_To do_
Starting with the opening line of the entries below, transcribe each line exactly up to and including the one that has "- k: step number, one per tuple"; pictures are not copied.

=======

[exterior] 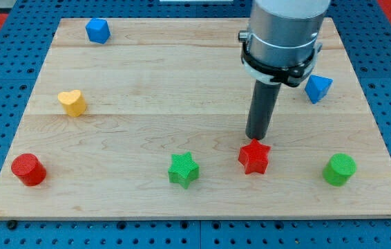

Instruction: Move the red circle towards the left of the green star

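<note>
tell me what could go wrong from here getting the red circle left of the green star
My tip sits right behind the red star, far from the red circle at the view's bottom left. Setting off carelessly could knock the red star. Crossing low could also clip the green star, shifting the target. The circle lies near the board edge, so a skewed push might send it off.

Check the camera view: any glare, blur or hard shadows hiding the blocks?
Camera view: even, soft light, no glare on the board; everything is sharp; my tip sits just above the red star; red circle and green star are unobscured.
</note>
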Tool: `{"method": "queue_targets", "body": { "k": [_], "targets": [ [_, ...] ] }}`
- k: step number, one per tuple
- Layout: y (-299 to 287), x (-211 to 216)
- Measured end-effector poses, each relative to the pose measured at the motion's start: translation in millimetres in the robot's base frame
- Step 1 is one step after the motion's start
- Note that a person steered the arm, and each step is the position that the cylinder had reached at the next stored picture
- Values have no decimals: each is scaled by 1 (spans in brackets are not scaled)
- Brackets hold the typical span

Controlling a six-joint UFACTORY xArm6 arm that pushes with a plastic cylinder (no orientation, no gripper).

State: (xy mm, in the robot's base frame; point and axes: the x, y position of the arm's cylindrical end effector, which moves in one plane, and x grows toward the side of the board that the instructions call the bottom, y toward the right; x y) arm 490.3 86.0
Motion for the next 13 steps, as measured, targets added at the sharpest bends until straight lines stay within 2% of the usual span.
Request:
{"method": "queue_targets", "body": {
  "k": [2, 4, 6, 9, 10, 12, 13],
  "targets": [
    [17, 25],
    [-20, -3],
    [-144, -4],
    [-381, 16],
    [-387, 44],
    [-341, 62],
    [-349, 90]
  ]
}}
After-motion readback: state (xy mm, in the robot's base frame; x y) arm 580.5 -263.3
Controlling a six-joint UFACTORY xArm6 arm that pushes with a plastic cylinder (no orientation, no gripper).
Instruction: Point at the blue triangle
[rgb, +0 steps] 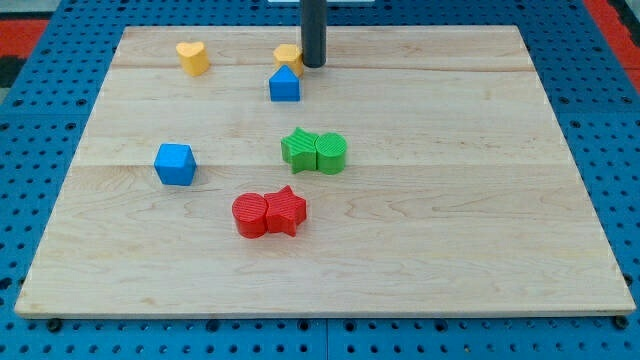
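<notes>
My tip (314, 65) by the blue triangle (285, 86), near the board's (450, 250) top edge.
The rod holds nothing — its end sits just up-right of the triangle, touching or nearly touching a yellow block (288, 56). The view's right half lies open — other blocks cluster left and centre.

Only a straight, dark grey rod is seen, smooth and cylindrical, unmarked, with a faint lighter sheen along one side; my tip (314, 65) is blunt.
</notes>
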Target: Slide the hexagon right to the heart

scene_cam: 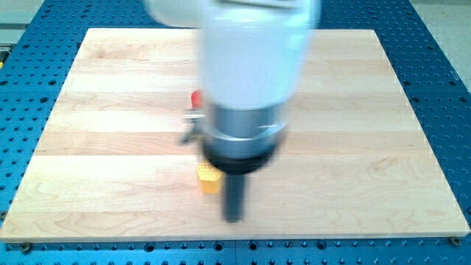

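A yellow block (208,177) lies on the wooden board (110,147), low and left of centre; the arm hides part of it, so I cannot make out its shape. A small piece of a red block (196,98) shows at the arm's left edge, higher up; its shape is hidden. My tip (234,218) stands on the board just to the right of and a little below the yellow block, close to it; I cannot tell if they touch.
The large white and grey arm body (250,73) covers the middle of the board and whatever lies under it. A blue perforated table (441,110) surrounds the board on all sides.
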You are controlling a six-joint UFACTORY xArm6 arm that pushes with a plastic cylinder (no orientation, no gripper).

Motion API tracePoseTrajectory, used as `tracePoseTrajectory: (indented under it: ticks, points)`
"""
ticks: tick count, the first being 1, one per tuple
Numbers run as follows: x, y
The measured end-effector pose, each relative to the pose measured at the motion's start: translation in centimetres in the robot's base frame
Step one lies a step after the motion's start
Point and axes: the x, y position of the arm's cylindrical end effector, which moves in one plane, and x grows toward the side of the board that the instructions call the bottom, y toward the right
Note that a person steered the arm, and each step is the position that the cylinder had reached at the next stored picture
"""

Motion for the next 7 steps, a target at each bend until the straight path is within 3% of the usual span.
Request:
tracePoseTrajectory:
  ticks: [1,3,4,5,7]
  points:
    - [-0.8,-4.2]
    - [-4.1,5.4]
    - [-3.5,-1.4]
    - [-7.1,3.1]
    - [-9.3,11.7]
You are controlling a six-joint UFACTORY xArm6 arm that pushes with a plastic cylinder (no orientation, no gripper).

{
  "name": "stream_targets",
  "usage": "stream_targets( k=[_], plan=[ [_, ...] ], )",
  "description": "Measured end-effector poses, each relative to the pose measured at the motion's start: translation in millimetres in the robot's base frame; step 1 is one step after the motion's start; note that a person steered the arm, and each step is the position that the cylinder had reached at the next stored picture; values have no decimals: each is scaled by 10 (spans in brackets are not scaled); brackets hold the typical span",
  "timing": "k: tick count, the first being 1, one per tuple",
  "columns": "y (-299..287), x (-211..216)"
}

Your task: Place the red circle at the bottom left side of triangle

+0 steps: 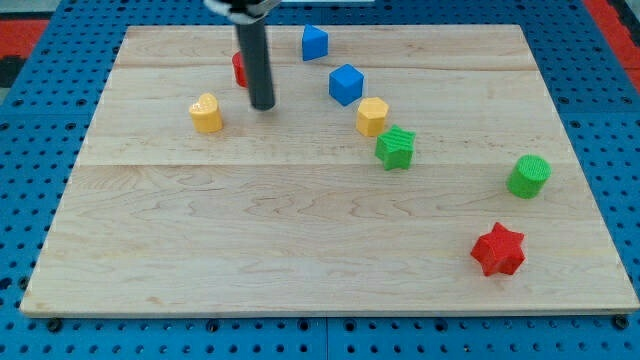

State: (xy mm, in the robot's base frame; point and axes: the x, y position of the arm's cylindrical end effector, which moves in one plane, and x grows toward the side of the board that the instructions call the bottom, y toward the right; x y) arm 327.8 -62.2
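My tip (262, 104) has no pincer to open or shut; it is just a bare rod, and it stands on the board (300, 250) with the red circle (239, 68) peeking out just behind it, toward the view's top and a bit left. I think the push is only starting, since the blue triangle (315, 42) sits up and to the view's right of my tip, near the circle. Next, I would go round to the circle's left and nudge it gently right, stopping below and left of the triangle.
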Motion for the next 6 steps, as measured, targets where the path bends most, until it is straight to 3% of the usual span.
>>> stream_targets(
  k=[1,3,4,5,6],
  plan=[
    [-2,-388],
    [-21,-131],
    [-385,-47],
    [-321,-304],
    [-275,-249]
  ],
)
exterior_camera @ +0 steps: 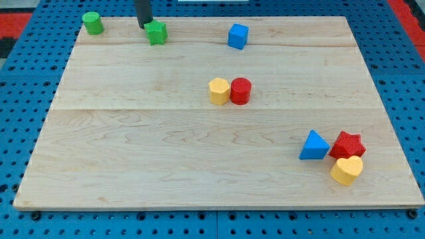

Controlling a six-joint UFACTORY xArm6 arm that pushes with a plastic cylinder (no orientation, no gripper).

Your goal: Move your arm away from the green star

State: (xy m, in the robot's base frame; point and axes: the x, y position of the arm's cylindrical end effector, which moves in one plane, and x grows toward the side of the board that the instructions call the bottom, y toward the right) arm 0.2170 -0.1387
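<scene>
The green star [157, 32] lies near the view's top edge of the wooden board [133, 146], left of centre. My tip [143, 25] comes down from the view's top and stands right against the star's upper left side, touching or nearly touching it. A green cylinder [92, 23] stands further to the view's left, in the top left corner.
A blue cube [238, 36] sits at the top, right of the star. A yellow hexagon [218, 91] and a red cylinder [240, 91] touch at the centre. A blue triangle [313, 146], a red star [348, 144] and a yellow heart [346, 170] cluster at the bottom right.
</scene>
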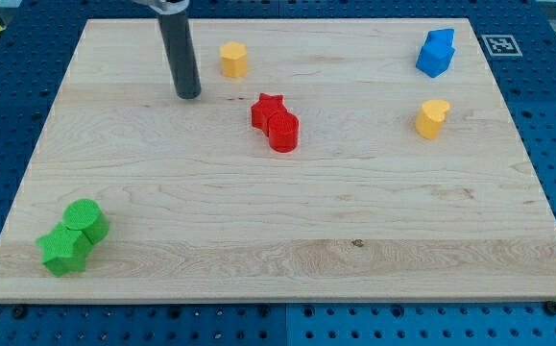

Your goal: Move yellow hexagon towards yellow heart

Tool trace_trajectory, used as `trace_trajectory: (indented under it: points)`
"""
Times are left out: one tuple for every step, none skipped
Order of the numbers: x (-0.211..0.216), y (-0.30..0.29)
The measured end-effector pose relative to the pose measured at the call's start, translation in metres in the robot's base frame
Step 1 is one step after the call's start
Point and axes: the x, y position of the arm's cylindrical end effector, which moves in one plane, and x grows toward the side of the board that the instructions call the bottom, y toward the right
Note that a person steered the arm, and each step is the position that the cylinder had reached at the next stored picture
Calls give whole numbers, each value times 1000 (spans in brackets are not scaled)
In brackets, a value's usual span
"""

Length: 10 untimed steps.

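Note:
The yellow hexagon (pixel 233 60) sits near the view's top, left of centre. The yellow heart (pixel 432 117) sits at the view's right, below the blue blocks. My tip (pixel 188 94) rests on the board to the left of the yellow hexagon and slightly below it, a short gap apart from it. The rod rises from the tip to the view's top edge.
A red star (pixel 267 110) and a red cylinder (pixel 283 132) touch each other near the middle. Two blue blocks (pixel 436 52) sit together at the top right. A green cylinder (pixel 86 221) and a green star (pixel 63 250) touch at the bottom left. The wooden board (pixel 287 240) lies on a blue perforated table.

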Motion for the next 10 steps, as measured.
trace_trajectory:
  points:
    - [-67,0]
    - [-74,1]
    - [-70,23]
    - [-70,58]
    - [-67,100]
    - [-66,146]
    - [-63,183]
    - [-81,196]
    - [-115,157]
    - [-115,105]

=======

_Response area_
[exterior] 

Instruction: Move the red circle towards the left of the green star

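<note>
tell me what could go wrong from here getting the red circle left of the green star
My tip sits right behind the red star, far from the red circle at the view's bottom left. Setting off carelessly could knock the red star. Crossing low could also clip the green star, shifting the target. The circle lies near the board edge, so a skewed push might send it off.

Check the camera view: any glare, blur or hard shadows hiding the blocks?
Camera view: even, soft light, no glare on the board; everything is sharp; my tip sits just above the red star; red circle and green star are unobscured.
</note>
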Tool: `{"method": "queue_targets", "body": { "k": [_], "targets": [ [_, ...] ] }}`
- k: step number, one per tuple

Nothing further is required for this exercise.